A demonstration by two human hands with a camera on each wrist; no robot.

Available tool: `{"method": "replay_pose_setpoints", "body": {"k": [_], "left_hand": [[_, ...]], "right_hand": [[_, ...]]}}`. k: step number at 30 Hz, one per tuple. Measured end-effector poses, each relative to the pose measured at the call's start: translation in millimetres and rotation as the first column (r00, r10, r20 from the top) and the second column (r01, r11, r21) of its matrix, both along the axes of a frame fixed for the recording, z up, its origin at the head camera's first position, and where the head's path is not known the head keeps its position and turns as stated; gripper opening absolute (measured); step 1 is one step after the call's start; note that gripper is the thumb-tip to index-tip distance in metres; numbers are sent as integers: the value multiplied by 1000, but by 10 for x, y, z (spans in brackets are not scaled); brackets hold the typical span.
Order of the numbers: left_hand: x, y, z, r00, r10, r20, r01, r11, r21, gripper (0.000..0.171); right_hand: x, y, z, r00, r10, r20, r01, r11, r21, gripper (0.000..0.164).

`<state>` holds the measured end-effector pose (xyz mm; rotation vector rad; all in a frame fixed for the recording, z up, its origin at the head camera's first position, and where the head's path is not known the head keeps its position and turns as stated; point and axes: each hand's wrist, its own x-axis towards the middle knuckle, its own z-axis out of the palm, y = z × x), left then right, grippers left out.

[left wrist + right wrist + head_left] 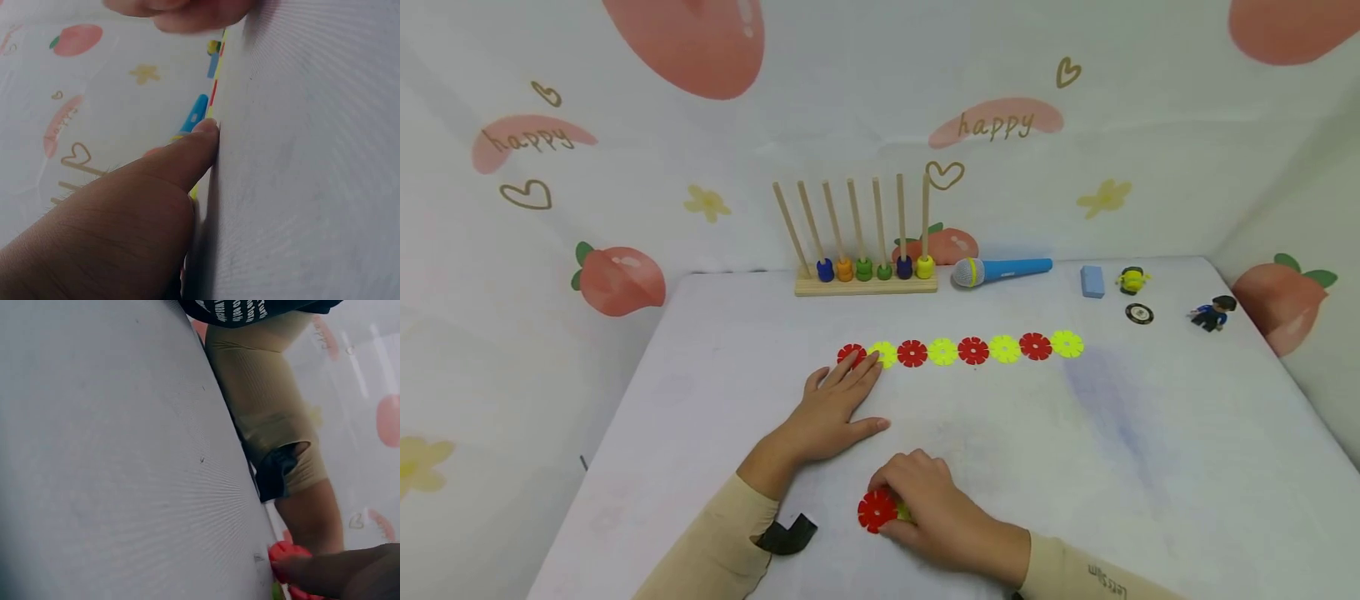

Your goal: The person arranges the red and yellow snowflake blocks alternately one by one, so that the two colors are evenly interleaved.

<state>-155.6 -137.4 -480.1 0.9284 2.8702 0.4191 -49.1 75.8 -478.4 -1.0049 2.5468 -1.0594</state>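
A row of flat, notched plastic discs, red and yellow by turns, runs across the table. My left hand (831, 417) lies with its fingers spread, fingertips on the leftmost red disc (847, 351) and the yellow disc (886, 357) beside it. Nearer the front edge, my right hand (936, 508) holds a red disc (877, 510) between thumb and fingers. A yellow-green disc (904, 512) shows partly behind it, mostly hidden by the hand. In the right wrist view the red disc (287, 555) appears near the thumb, with more red below.
Behind the row stand a wooden peg rack (865, 287) with coloured beads and a blue toy microphone (1015, 268). Farther right are a blue block (1092, 282), a small yellow-green figure (1132, 280), a round black token (1139, 313) and a toy figure (1213, 313).
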Motion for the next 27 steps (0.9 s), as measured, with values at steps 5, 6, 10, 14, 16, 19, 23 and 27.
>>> {"method": "replay_pose_setpoints", "body": {"k": [5, 6, 10, 14, 16, 19, 23, 27], "left_hand": [[-4, -7, -24, 1000, 3, 8, -3, 1000, -2, 85], [-5, -7, -27, 1000, 4, 10, -4, 1000, -5, 86], [-13, -4, -45, 1000, 2, 13, -2, 1000, -13, 86], [-11, -8, -55, 1000, 2, 7, -1, 1000, -10, 86], [-6, -10, -51, 1000, 2, 6, -2, 1000, -10, 85], [1, -11, -44, 1000, 3, 9, -2, 1000, -13, 86], [2, -12, -45, 1000, 2, 11, -2, 1000, -18, 86], [-7, -8, -45, 1000, 1, 6, -1, 1000, -18, 86]], "right_hand": [[-184, 208, 164, 989, 7, 149, 26, 976, -214, 25], [-247, 278, 203, 987, -21, 158, 59, 969, -240, 26], [-529, 652, 325, 957, -227, 179, 272, 917, -291, 25], [-824, 1166, 348, 878, -417, 233, 475, 818, -325, 22], [-950, 1448, 319, 816, -520, 253, 577, 757, -307, 26], [-1085, 1871, 233, 700, -661, 270, 714, 662, -228, 35], [-1157, 2337, 111, 561, -794, 235, 827, 552, -110, 44], [-1181, 2582, 51, 517, -835, 188, 853, 520, -38, 46]]}}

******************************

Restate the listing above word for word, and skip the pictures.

A demonstration by two human hands with a camera on each wrist; no robot.

Available tool: `{"method": "replay_pose_setpoints", "body": {"k": [_], "left_hand": [[_, ...]], "right_hand": [[_, ...]]}}`. k: step number at 30 Hz, one per tuple. Measured end-effector poses, each relative to the pose measured at the call's start: translation in millimetres and rotation as the first column (r00, r10, r20 from the top) and the second column (r01, r11, r21) of its matrix, both along the axes of a frame fixed for the recording, z up, its origin at the head camera's first position, and where the head's path is not known the head keeps its position and turns as stated; gripper opening absolute (measured); step 1 is one step after the call's start; note that gripper is the thumb-tip to index-tip distance in metres; numbers are sent as integers: the value multiplied by 1000, but by 10 for x, y, z (spans in brackets are not scaled); brackets hold the typical span.
Order of the numbers: left_hand: x, y, z, r00, r10, r20, r01, r11, r21, gripper (0.000..0.171); right_hand: x, y, z, r00, r10, r20, r01, r11, r21, gripper (0.000..0.164).

`<state>` holds the measured end-effector pose (xyz mm; rotation vector rad; all in a frame fixed for the recording, z up, its origin at the head camera's first position, and where the head's path is not known the head keeps its position and turns as stated; point and axes: each hand's wrist, its own x-axis towards the middle knuckle, its own z-axis out of the palm, y = z × x), left then right, grippers left out.

[left wrist + right wrist + head_left] 

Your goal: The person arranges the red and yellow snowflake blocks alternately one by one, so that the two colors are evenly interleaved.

<state>-155.6 -137.4 -480.1 0.9284 2.8702 0.4191 -49.1 75.8 -478.4 -1.0049 2.5468 -1.0594</state>
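A row of flat, notched plastic discs, red and yellow by turns, runs across the table. My left hand (831, 417) lies with its fingers spread, fingertips on the leftmost red disc (847, 351) and the yellow disc (886, 357) beside it. Nearer the front edge, my right hand (936, 508) holds a red disc (877, 510) between thumb and fingers. A yellow-green disc (904, 512) shows partly behind it, mostly hidden by the hand. In the right wrist view the red disc (287, 555) appears near the thumb, with more red below.
Behind the row stand a wooden peg rack (865, 287) with coloured beads and a blue toy microphone (1015, 268). Farther right are a blue block (1092, 282), a small yellow-green figure (1132, 280), a round black token (1139, 313) and a toy figure (1213, 313).
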Motion for the next 27 steps (0.9 s), as measured, with values at steps 5, 6, 10, 14, 16, 19, 23 and 27.
>>> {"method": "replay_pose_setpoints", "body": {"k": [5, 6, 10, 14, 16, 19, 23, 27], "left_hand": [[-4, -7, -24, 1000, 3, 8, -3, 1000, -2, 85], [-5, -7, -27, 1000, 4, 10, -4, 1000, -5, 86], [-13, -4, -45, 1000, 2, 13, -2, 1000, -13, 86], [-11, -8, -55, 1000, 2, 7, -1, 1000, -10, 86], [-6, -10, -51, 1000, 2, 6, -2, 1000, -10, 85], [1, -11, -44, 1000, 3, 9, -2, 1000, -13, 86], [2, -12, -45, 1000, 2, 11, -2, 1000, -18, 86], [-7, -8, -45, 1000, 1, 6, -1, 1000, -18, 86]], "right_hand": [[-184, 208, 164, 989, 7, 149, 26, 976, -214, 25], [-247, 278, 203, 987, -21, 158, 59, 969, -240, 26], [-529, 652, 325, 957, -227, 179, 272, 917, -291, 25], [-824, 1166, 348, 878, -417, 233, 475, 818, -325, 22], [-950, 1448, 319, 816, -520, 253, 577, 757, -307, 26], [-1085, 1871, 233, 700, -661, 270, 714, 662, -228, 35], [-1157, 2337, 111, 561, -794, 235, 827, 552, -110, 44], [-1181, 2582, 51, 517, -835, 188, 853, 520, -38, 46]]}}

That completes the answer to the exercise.